For someone who saw such wide-scale success following his last album, it would make sense for a follow-up to meditate on that triumph and change. Though it touches on this, it is not in the way you would expect; it navigates changing friendships and the divide breached by new heights of success, particularly on ‘Krispy’, a call to rectify things with best friend, Rebel Kleff. This is undoubtedly one of the most poignant moments on the album, intensified by the trumpet-driven instrumentation; the absence of words in this segment of the song holds more weight than any lyrics could.
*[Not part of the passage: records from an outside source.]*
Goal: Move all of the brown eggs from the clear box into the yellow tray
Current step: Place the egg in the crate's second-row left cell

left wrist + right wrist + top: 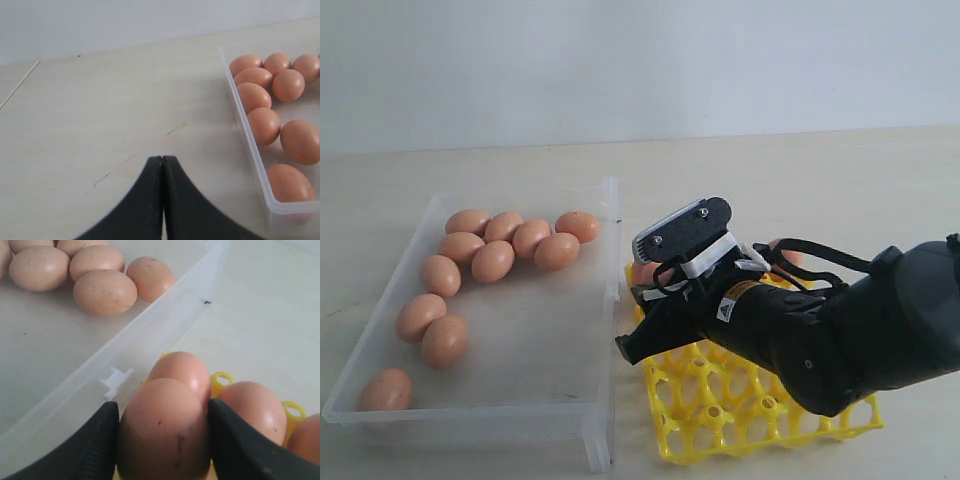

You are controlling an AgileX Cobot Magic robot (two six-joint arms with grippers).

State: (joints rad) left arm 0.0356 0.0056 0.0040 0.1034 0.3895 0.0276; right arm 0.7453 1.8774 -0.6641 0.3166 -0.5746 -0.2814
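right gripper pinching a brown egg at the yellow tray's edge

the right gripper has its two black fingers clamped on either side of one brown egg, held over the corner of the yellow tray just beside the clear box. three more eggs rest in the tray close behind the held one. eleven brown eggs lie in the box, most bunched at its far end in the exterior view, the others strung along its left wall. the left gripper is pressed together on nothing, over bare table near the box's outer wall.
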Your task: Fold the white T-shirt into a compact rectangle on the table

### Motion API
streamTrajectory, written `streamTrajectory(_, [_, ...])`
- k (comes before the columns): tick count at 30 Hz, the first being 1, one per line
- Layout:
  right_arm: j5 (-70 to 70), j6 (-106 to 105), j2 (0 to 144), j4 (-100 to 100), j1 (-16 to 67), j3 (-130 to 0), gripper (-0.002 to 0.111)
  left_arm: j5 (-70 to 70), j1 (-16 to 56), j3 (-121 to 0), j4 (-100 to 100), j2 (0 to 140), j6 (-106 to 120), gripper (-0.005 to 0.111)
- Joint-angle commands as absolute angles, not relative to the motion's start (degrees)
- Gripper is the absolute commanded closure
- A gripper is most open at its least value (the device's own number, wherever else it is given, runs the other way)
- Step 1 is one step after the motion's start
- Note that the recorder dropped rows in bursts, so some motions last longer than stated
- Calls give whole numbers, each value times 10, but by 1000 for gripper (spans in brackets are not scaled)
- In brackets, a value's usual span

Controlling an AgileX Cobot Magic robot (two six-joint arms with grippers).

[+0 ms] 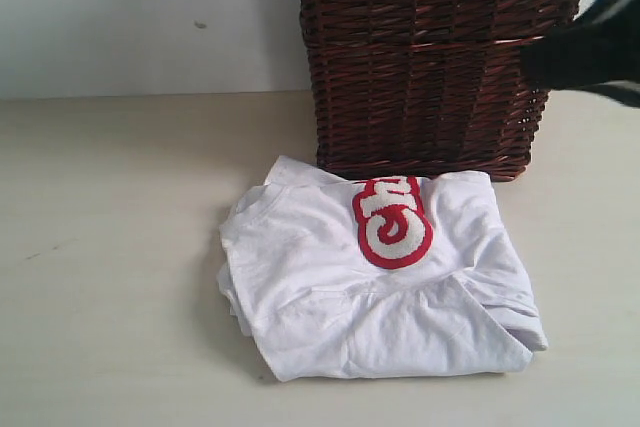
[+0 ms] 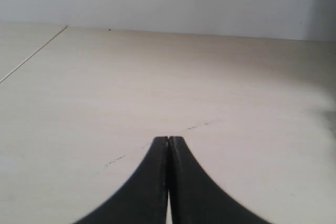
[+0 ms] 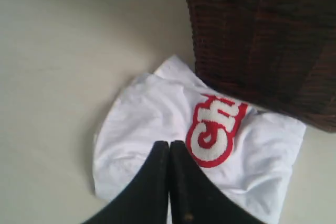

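1. Exterior view. The white T-shirt [image 1: 380, 287] lies folded into a rough rectangle on the table [image 1: 100, 247]. Its far edge touches the foot of a dark wicker basket [image 1: 430, 57]. The red-outlined lettering [image 1: 393, 222] faces up, near that far edge. A dark, blurred part of the right arm [image 1: 590, 47] shows at the right edge of the view, level with the upper basket and well apart from the shirt.
2. Left wrist view. The left gripper [image 2: 168, 140] has its jaws pressed together with nothing between them. It hangs over bare table with a few faint dark marks. The shirt is out of this view.
3. Right wrist view. The right gripper [image 3: 169, 144] has its jaws closed tip to tip and holds nothing. It is over the shirt, with the tips above plain white cloth just beside the lettering, on the side away from the basket. Cannot tell from this view whether the tips touch the cloth.
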State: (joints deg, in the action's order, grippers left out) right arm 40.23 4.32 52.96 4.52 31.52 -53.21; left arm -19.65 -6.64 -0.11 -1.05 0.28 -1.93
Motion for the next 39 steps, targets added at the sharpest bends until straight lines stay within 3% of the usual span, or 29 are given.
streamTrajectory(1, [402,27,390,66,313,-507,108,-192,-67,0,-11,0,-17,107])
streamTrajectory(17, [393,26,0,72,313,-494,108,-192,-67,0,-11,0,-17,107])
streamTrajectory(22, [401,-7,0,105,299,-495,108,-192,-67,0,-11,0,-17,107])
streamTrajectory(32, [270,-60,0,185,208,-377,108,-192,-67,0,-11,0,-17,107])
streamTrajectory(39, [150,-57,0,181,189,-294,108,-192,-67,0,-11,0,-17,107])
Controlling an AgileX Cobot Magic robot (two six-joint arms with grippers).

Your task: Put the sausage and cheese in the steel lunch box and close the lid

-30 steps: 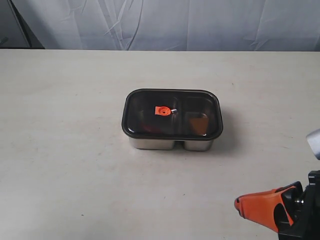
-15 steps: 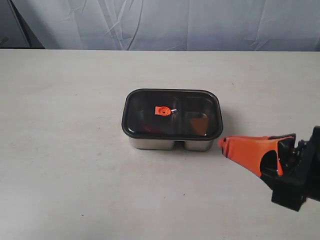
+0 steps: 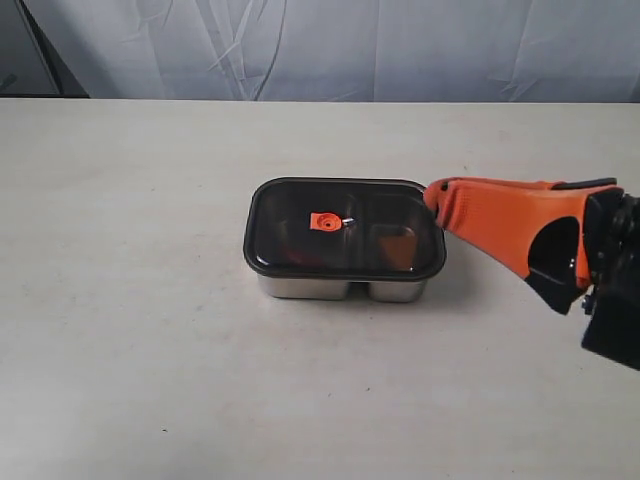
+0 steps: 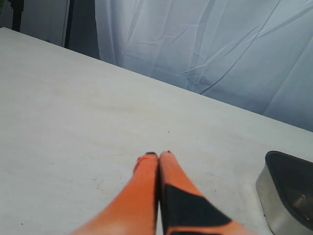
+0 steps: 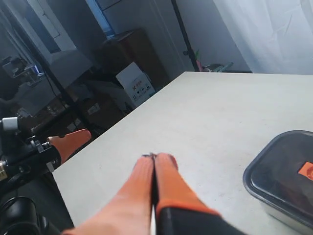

Fundamentally, though, it is an album grounded in the everyday; with snippets of laughter celebrating an England victory in the World Cup on ‘It’s Coming Home?’, to heartfelt conversations with a taxi driver at the end of ‘Ice Water’, it is rooted in authenticity and sentimentalism. An abundance of Carner’s multitalented friends make appearances on the album. Long-time collaborator Tom Misch’s efforts on ‘Angel’ prove again that the two really are a dream team, and ‘Desoleil (Brilliant Corners)’ with Sampha marks a return back to some of Carner’s older stuff; the combination of Sampha’s plaintive vocals and what is perhaps some of Carner’s slickest rapping yet is golden.
Carner’s profound lyricism takes centre stage, proving again that above all else, he is a wordsmith with a talent to rival some of the greats. Even when some of the tracks seem to fall flat, they are lifted immensely by the deeply moving nature of his lyrics. Weaving poetry and hip-hop seamlessly, the inclusion of Stevie Smith, the writer of the poem from which the album takes its name, explaining the story behind the poem is one of the most arrestingly tender moments on the album.
Not Waving, But Drowning is bookended by poems to and from Carner’s mum, which is an utter delight. ‘Dear Ben’ is the most heart-rending, enthralling moment of the album; the love Jean Coyle-Larner has for her “scribble of a boy” is patent and enough to move you to tears. Raw and unfiltered, this is exactly what makes Loyle Carner so special; he does not shy away from documenting intimate moments or exhibiting feelings that often go unspoken. His effervescent personality shines through the most anthemic, determined numbers as well as the more introspective, tentative times as he dives deeper than he has before.
The end of ‘Sail Away Freestyle’ instructs that “all you’ve got to do is be a good kid and make some fucking good music”: this is exactly what Loyle Carner is doing on Not Waving, But Drowning. There is no doubt about it; he is not drowning at all, rather staying comfortably afloat as I imagine he will for a long time.